▶ _WHAT YOU ARE ASKED TO DO_
Using the string "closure" as the key, pull each matching line out of the records below.

(Collection entries)
%%

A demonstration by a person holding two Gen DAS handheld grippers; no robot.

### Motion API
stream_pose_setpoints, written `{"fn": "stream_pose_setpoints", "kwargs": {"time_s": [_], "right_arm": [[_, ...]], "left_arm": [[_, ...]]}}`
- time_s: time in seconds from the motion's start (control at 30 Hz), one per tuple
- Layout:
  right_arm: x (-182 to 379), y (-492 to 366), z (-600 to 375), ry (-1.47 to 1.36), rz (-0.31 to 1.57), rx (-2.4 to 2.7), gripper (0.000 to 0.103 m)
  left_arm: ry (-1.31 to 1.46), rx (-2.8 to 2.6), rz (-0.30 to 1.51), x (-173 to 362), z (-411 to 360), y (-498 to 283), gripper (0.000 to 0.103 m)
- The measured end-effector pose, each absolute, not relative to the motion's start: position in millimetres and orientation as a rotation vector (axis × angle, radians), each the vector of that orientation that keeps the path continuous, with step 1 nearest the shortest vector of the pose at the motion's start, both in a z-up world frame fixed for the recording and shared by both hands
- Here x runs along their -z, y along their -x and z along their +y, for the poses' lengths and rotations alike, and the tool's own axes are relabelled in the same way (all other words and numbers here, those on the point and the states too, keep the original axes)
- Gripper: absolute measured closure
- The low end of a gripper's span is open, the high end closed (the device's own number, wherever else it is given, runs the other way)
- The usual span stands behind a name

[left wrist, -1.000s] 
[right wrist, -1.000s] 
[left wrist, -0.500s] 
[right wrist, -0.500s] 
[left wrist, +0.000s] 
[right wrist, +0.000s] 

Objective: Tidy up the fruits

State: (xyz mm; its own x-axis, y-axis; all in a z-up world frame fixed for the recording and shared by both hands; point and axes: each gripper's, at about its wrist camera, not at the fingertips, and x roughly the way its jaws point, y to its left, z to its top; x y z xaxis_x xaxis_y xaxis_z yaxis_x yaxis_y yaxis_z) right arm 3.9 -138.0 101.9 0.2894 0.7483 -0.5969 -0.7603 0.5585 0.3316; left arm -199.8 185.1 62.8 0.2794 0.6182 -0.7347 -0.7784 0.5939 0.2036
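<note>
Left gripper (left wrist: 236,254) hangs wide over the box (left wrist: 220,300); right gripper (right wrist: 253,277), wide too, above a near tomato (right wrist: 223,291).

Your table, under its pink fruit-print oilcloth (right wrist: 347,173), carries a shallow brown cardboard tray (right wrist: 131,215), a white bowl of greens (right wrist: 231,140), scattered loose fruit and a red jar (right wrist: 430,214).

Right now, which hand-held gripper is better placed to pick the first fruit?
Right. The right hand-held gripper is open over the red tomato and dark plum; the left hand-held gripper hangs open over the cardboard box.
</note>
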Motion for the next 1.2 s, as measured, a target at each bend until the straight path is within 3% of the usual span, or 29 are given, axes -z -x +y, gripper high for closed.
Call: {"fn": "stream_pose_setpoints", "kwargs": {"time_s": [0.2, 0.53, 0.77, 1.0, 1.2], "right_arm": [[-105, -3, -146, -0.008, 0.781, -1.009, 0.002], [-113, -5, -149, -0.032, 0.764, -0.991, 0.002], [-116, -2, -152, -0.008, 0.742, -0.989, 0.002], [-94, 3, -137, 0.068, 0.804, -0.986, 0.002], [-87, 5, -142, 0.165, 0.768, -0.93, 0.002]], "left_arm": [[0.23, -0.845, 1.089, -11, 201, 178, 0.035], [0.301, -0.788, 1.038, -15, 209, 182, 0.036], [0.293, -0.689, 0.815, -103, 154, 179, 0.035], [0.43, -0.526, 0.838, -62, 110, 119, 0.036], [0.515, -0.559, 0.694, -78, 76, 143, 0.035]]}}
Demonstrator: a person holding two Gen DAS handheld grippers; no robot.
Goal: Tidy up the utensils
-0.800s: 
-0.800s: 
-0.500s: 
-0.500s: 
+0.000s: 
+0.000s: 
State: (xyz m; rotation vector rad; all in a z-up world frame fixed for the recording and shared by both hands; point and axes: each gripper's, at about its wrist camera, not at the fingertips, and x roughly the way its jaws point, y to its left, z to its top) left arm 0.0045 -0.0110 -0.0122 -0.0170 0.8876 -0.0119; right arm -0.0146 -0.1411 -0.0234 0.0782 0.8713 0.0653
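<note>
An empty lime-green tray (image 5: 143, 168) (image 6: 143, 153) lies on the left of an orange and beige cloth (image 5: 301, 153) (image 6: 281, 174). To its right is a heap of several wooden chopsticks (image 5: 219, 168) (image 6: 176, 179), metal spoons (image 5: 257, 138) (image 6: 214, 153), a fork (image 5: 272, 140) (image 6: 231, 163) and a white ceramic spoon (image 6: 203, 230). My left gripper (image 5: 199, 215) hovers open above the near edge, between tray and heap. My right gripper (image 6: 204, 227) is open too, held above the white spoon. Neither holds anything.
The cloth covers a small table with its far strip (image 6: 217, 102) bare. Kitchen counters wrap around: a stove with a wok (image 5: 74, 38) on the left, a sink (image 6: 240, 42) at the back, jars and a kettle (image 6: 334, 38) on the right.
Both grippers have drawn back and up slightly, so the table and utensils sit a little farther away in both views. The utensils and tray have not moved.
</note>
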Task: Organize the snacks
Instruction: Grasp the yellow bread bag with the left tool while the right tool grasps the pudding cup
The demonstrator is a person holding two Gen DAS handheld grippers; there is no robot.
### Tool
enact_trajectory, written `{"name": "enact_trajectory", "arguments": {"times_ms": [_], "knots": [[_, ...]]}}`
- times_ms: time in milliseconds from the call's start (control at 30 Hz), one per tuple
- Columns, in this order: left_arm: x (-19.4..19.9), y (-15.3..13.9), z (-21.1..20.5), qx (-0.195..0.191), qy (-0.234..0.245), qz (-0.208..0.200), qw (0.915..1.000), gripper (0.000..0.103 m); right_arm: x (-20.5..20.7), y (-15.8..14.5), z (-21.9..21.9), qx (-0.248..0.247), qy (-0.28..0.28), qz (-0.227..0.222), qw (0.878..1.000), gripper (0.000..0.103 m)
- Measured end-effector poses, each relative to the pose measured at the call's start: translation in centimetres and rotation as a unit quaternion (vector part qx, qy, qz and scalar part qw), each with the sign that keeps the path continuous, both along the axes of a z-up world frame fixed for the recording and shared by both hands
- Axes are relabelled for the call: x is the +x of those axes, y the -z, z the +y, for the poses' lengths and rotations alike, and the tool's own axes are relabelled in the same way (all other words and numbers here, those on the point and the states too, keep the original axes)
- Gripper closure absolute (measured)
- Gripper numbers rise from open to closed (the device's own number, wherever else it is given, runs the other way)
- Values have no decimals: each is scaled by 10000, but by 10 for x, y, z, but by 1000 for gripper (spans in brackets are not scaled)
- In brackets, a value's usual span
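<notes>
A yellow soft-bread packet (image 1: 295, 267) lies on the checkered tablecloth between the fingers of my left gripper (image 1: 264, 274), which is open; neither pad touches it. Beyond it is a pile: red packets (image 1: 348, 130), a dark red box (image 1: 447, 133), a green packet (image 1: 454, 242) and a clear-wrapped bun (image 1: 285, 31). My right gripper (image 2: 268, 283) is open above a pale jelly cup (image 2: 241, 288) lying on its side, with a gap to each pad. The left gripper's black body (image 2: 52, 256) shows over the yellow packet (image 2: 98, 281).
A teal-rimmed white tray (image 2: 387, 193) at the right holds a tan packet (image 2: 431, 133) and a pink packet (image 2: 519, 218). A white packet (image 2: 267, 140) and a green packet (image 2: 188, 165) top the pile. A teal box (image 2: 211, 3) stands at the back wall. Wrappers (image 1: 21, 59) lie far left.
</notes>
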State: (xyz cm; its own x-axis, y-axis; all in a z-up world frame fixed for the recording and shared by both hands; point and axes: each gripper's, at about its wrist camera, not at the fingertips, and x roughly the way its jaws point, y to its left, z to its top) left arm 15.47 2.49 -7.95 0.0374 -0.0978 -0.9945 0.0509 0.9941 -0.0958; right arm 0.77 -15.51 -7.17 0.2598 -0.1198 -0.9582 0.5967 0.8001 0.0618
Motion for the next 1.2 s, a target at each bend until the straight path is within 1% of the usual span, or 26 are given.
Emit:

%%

▶ _EXERCISE RESULT_
- Gripper: absolute measured closure
- Gripper closure absolute (measured)

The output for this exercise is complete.